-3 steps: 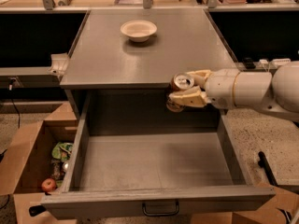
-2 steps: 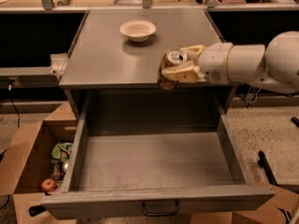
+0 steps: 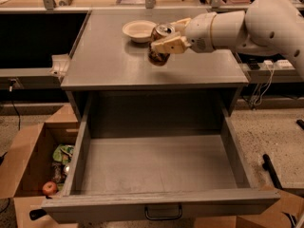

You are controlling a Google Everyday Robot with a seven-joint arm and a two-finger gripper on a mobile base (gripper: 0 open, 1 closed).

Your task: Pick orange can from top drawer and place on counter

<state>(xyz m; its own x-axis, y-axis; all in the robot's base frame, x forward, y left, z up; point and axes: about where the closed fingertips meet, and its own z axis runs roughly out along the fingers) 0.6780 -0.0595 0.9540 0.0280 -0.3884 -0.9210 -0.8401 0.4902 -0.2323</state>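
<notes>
The orange can (image 3: 159, 55) is held in my gripper (image 3: 167, 41), tilted, above the middle of the grey counter (image 3: 109, 61). The gripper's pale fingers (image 3: 166, 45) are closed around the can's side, and the silver top faces up and left. I cannot tell whether the can's base touches the counter. The white arm reaches in from the right. The top drawer (image 3: 156, 163) stands pulled fully open below the counter's front edge, and nothing shows inside it. Its dark handle (image 3: 163, 213) is on the front panel.
A white bowl (image 3: 138, 31) sits on the counter just left of the can. An open cardboard box (image 3: 33, 160) with an apple and wrappers stands on the floor at left. Another box corner is at the bottom right. A cluttered tan shelf runs behind the counter.
My gripper has carried the orange can up and to the left, from beside the counter's front right edge to above the counter's middle near the bowl.
</notes>
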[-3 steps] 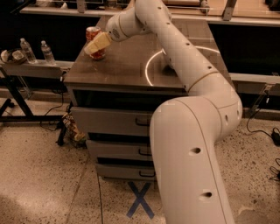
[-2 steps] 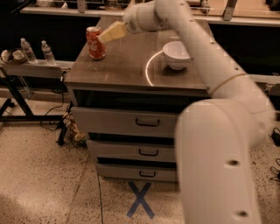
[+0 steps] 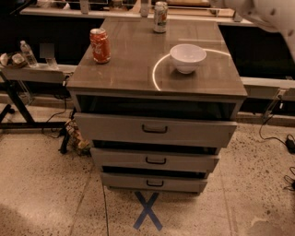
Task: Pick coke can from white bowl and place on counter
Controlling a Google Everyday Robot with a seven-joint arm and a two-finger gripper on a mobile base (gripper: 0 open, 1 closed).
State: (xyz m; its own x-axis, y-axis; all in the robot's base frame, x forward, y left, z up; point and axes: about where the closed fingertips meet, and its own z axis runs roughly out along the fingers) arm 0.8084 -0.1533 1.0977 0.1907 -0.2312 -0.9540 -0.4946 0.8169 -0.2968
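Note:
The red coke can (image 3: 100,45) stands upright on the counter (image 3: 133,64), near its left edge. The white bowl (image 3: 187,57) sits empty on the counter's right half, inside the bright ring of light. Only a white piece of my arm (image 3: 262,14) shows at the top right corner. My gripper is out of view.
A pale white-green can (image 3: 160,17) stands at the counter's far edge. The cabinet's three drawers (image 3: 154,131) are pulled partly open. A side table with a water bottle (image 3: 27,53) stands at the left. A blue X (image 3: 147,211) marks the floor in front.
The arm has pulled away from the coke can and swung out to the upper right. The can stays upright on the counter, let go. The whole cabinet top now shows.

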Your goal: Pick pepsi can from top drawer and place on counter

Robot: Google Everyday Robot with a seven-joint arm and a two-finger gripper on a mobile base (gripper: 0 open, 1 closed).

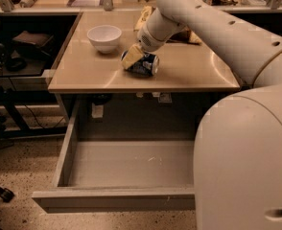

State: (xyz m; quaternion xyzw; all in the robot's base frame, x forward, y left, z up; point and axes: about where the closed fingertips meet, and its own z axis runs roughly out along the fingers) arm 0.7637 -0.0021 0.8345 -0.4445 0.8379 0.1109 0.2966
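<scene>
one pepsi can [146, 65] lies on the counter [83, 71], clasped by the fingers [130, 58], near one bowl [104, 36].

1. One counter [83, 73].
2. One pepsi can [146, 65], on the counter.
3. One white bowl [104, 37], also on the counter.
4. One top drawer [112, 199], below the counter.
5. One robot arm [213, 28] with one gripper [133, 59], low over the counter at the can's left end.
6. Snack bags [144, 17] behind the arm, at least one; the arm hides too much to count further.
</scene>
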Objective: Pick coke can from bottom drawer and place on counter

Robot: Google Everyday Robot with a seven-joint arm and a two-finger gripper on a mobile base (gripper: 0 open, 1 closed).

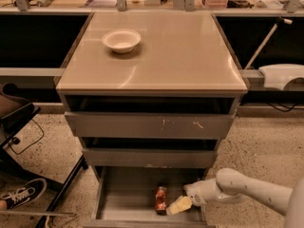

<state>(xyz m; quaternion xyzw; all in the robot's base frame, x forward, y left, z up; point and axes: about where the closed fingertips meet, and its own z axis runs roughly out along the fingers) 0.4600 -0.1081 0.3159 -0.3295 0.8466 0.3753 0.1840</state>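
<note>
The coke can (161, 199) lies on its side on the grey floor of the open bottom drawer (123, 198), right of the middle. My gripper (179, 205) reaches in from the right, low inside the drawer, its pale fingertips just right of the can and close to it. The counter (180, 46) is the beige top of the cabinet above, with a white bowl (121, 40) at its back left.
Two scuffed grey drawers (149, 125) stand partly pulled out above the bottom one. A black chair base (19, 141) and a shoe (21, 194) are on the floor at left. A white device (282, 75) sits at the right.
</note>
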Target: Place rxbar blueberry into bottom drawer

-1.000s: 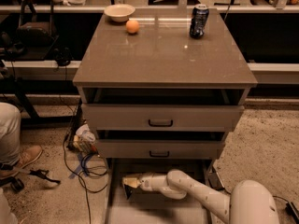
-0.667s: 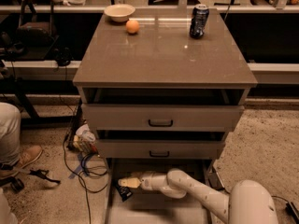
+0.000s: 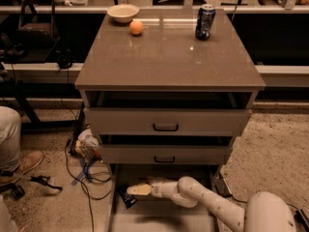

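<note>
Gripper (image 3: 137, 190) sits low over the open bottom drawer (image 3: 149, 221), jaws pointing toward its left wall; can't tell if the jaws are spread or closed. The rxbar blueberry (image 3: 127, 198) is a dark shape right under and slightly ahead of the jaw tips, touching or nearly so, at the drawer's left front edge. Can't tell if it's pinched or already resting on the floor or rim. Handling call: light, flat, soft bar in a crinkly, slick wrapper. It'll flex and slide, but it isn't fragile. Best grip is across the short width near mid-length, not by a wrapper end seam. If it's still held, release should happen further in from the left wall, otherwise it could tip out over the low side. Behind the jaws, the pale arm (image 3: 207, 204) runs back to the right over the tray. Directly above the jaws is the middle drawer (image 3: 193, 154), with the top drawer (image 3: 203, 122) above it, both slightly open with black handles. Well above those, the worktop (image 3: 169, 57) carries a soda can (image 3: 204, 22), an orange (image 3: 136, 27) and a bowl (image 3: 122, 12), all well clear of the work. Loose cables (image 3: 89, 178) lie on the ground beyond the jaw tips.
</note>
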Controlling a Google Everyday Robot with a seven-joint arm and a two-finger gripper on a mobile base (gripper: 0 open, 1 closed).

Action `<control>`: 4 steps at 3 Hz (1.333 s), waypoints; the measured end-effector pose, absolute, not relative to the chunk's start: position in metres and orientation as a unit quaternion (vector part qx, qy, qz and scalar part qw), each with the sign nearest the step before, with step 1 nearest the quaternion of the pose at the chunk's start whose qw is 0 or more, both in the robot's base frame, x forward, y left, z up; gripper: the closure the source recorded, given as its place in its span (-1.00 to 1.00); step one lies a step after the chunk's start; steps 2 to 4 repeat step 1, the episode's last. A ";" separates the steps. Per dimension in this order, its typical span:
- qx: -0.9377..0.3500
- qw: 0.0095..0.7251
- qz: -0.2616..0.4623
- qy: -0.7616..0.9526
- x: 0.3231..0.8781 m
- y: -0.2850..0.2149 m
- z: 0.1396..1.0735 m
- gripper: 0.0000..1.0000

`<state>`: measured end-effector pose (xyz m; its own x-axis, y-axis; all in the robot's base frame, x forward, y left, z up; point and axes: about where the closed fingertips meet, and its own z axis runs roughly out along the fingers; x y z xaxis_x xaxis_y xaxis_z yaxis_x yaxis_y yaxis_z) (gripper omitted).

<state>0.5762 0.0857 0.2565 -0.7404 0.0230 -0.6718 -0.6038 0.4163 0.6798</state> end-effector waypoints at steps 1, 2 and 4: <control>-0.157 0.330 0.491 0.791 0.581 0.045 0.260 -1.00; -0.157 0.330 0.491 0.791 0.581 0.045 0.260 -1.00; -0.157 0.330 0.491 0.791 0.581 0.045 0.260 -1.00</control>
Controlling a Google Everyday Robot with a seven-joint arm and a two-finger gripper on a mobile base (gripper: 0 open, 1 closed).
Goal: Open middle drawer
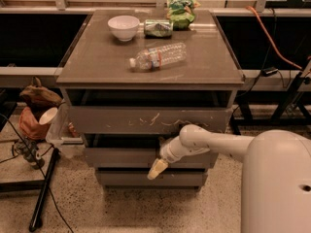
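Speckled floor point(97, 208); middle drawer point(121, 157) horiz., facing cam; tool point(156, 169) before it.

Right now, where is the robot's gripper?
The gripper is low in the middle of the camera view, in front of the middle drawer, under the scratched top drawer and just above the bottom drawer.

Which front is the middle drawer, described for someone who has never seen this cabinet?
Find the grey-brown cabinet whose top carries a bowl and a bottle; three drawer fronts stack below it. The middle drawer is second down, with the gripper hanging at its lower edge. It is plain and low, unlike the taller white-scratched front above and the narrower front beneath.
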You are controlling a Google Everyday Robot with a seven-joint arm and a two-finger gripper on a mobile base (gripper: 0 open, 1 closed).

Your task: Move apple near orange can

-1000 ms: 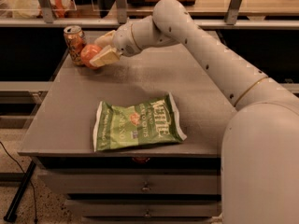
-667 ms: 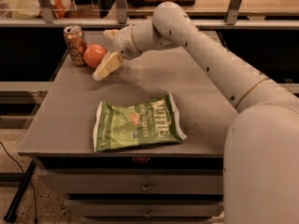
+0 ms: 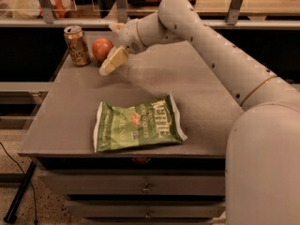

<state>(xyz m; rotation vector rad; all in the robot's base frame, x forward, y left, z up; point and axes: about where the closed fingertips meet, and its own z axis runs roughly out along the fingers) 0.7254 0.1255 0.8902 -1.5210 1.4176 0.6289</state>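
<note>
Camera view is showing the gripper (image 3: 114,47) hanging open at the far left of the table (image 3: 197,88), its fingers spread wide and holding nothing. A second ago those fingers were closed around the apple (image 3: 101,49) and carrying it just above the surface; now the apple is sitting on the table by itself, just to the right of the orange can (image 3: 77,45). The two are standing so close that it is hard to say whether they are touching or keeping a thin gap. The lower finger (image 3: 112,62) is slanting down in front of the apple's right side, and the upper finger is showing pale behind it, so the gripper is backing away only slightly and is remaining very near the fruit. The can is standing upright where it was, undisturbed by the drop-off. The green chip bag (image 3: 138,123) is lying flat nearer the front edge, well apart from all this. Judging from how things are lying, the apple is already resting near the can, so the placing appears to be done, and what is left is drawing the arm (image 3: 211,46) clear without nudging the apple and sending it rolling.
</note>
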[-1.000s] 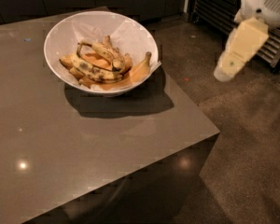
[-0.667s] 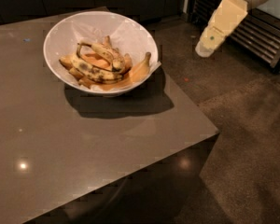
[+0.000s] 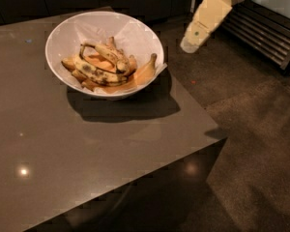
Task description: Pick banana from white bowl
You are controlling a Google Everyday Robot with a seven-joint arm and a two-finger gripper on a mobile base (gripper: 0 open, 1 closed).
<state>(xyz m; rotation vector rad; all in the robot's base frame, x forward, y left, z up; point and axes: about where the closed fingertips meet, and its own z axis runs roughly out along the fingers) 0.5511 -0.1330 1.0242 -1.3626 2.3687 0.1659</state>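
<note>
The white bowl (image 3: 67, 30) stands on the far part of a grey table, lined with white paper. Several bananas lie in it. The banana (image 3: 99, 74), long, dull yellow and mottled brown, lies across the middle, partly under a slimmer spotted banana (image 3: 111, 56) with a dark curved stem. Cleaner yellow-orange bananas (image 3: 146, 71) lie at the right side. My gripper (image 3: 189, 44) hangs at the end of the cream arm (image 3: 209, 13), in the air to the right of the bowl, beyond the table's edge and apart from it.
The grey table (image 3: 87, 149) has its right edge just past the bowl and its corner at the front right. Dark floor (image 3: 261, 144) lies to the right. A slatted black unit (image 3: 266, 30) stands at the far right behind the arm.
The arm has swung left and upward in the view, from the far right edge toward the bowl's right side. The bowl and bananas have not moved.
</note>
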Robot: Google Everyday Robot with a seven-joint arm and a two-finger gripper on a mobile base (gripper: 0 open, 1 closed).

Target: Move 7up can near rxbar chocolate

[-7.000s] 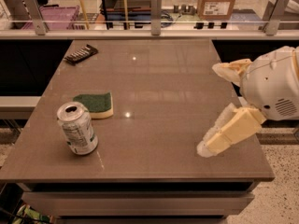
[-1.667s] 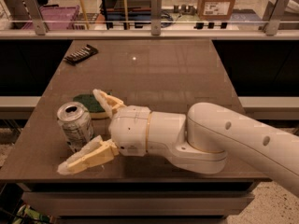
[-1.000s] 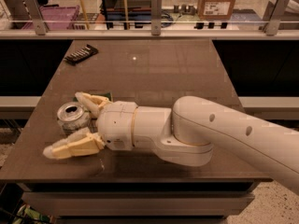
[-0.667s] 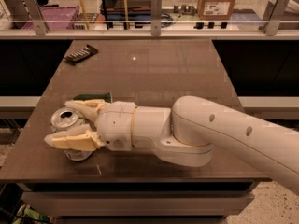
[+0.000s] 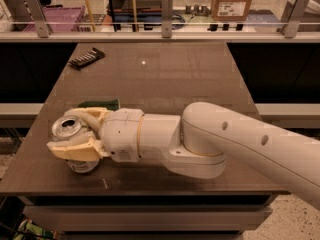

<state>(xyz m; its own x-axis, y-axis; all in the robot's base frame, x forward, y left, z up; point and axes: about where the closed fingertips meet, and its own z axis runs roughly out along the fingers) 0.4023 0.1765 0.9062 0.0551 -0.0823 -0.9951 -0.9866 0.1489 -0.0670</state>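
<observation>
1. Gripper (image 5: pixel 61 132) at the near-left corner, fingers clamped on the can (image 5: pixel 70 128).
2. Keep the grip firm; lift clear of the sponge (image 5: pixel 100 104).
3. Target: rxbar (image 5: pixel 86 57), far-left corner.

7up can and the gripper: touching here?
Touching. The camera view shows the gripper near the table front edge, one finger lying across the 7up can side, the other curved behind it.
</observation>
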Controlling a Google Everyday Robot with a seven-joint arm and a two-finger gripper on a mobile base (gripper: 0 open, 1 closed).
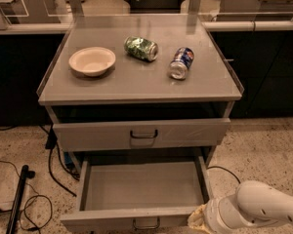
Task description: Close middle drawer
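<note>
The middle drawer [142,185] of the grey cabinet is pulled far out. It is a wide, shallow grey tray with nothing in it. Its low front [112,221] runs along the bottom edge of the view, with a small dark loop handle [146,224] at its centre. My white arm [263,209] reaches in from the lower right. My gripper [197,219] is at the right end of the drawer's front, close to or touching its corner. Above it, the taller-fronted drawer [141,133] with the bigger dark handle stands slightly out.
On the cabinet top [136,84] are a cream bowl [92,61], a green can [141,48] on its side and a blue can [181,62] on its side. Black cables [34,204] and a dark pole [17,201] lie on the speckled floor at the left.
</note>
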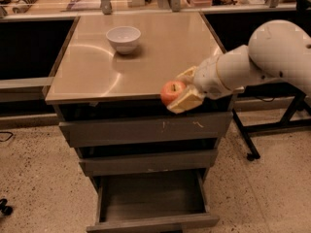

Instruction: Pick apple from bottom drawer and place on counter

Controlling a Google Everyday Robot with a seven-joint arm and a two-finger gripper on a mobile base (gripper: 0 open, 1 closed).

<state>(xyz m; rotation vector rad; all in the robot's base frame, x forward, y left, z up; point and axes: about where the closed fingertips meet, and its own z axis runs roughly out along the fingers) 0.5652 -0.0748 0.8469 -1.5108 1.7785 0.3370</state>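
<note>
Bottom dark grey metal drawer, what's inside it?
The grey bottom drawer shows only bare floor; just behind its front panel is hidden. The gripper holds the round red apple by the tan counter's edge.
</note>
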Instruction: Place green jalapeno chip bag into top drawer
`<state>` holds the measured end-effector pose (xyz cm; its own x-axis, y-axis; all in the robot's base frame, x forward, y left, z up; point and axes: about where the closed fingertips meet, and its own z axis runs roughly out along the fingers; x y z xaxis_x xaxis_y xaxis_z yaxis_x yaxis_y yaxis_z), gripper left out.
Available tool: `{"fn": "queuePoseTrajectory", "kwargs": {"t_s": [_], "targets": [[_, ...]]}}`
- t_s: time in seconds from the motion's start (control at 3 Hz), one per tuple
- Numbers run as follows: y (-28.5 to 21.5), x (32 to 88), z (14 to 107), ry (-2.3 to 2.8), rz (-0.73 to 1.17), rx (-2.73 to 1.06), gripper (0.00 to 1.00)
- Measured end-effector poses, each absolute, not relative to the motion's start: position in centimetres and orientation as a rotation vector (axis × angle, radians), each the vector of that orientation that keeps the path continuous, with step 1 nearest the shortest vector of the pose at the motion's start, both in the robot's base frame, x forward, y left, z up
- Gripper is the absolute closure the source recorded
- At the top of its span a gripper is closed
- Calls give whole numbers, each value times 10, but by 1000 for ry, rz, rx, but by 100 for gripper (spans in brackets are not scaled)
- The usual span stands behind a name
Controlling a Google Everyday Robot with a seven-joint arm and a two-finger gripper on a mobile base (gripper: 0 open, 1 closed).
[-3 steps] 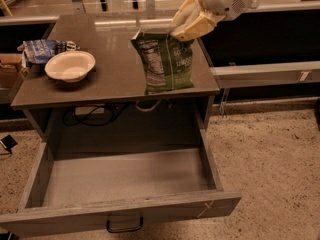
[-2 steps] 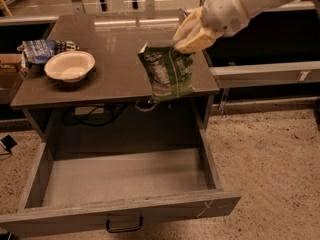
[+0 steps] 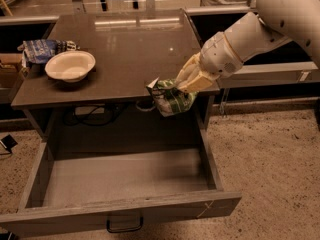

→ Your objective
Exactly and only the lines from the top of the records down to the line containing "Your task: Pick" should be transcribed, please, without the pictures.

→ Result for this task
-3 steps: 
-2 steps: 
+0 steps: 

You are controlling a Google Everyday Robot with a seven-joint arm and a two-finger gripper on a mobile base (gripper: 0 open, 1 closed).

Your task: Pick orange can from top drawer and place on counter

With this, the answer is finished.